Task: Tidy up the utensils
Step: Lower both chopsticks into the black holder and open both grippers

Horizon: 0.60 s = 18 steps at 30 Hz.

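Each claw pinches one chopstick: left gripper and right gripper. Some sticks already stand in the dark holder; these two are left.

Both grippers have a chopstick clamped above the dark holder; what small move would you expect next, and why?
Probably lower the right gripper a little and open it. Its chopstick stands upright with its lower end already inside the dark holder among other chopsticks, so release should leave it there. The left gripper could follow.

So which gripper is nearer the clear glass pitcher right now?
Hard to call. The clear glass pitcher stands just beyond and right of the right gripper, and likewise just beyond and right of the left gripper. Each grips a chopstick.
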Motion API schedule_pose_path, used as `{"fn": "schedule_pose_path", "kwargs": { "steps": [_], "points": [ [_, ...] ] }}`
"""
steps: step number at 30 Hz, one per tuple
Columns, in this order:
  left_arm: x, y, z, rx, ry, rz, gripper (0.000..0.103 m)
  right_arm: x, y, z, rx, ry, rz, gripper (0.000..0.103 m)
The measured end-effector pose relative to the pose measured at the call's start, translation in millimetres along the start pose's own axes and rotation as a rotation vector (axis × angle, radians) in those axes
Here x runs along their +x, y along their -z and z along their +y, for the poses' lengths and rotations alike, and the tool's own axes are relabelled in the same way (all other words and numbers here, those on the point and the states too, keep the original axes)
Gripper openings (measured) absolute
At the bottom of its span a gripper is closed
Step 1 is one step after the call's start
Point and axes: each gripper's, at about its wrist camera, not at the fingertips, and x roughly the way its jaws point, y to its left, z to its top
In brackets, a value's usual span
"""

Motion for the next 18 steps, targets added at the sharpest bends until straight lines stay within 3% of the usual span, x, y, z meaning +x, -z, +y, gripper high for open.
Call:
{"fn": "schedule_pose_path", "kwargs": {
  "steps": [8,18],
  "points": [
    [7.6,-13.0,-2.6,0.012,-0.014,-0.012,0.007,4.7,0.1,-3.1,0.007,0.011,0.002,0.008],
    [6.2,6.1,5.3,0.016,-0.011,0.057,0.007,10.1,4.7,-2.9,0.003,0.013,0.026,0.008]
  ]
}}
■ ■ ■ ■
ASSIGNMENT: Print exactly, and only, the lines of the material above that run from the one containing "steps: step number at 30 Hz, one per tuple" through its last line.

ANSWER BOX:
steps: step number at 30 Hz, one per tuple
Columns, in this order:
  left_arm: x, y, z, rx, ry, rz, gripper (0.000..0.103 m)
  right_arm: x, y, z, rx, ry, rz, gripper (0.000..0.103 m)
The measured end-effector pose relative to the pose measured at the call's start, translation in millimetres along the start pose's own axes and rotation as a rotation vector (axis × angle, radians) in those axes
Here x runs along their +x, y along their -z and z along their +y, for the poses' lengths and rotations alike, and the tool's own axes are relabelled in the same way (all other words and numbers here, those on the point and the states too, keep the original axes)
Gripper openings (measured) absolute
At the bottom of its span a gripper is closed
Step 1 is one step after the call's start
Point and axes: each gripper's, at about its wrist camera, not at the fingertips, and x roughly the way its jaws point, y to its left, z to its top
In brackets, a value's usual span
"""

Motion for the next 18 steps, targets added at the sharpest bends until straight lines stay within 3% of the usual span, x, y, z meaning +x, -z, +y, gripper high for open.
Call:
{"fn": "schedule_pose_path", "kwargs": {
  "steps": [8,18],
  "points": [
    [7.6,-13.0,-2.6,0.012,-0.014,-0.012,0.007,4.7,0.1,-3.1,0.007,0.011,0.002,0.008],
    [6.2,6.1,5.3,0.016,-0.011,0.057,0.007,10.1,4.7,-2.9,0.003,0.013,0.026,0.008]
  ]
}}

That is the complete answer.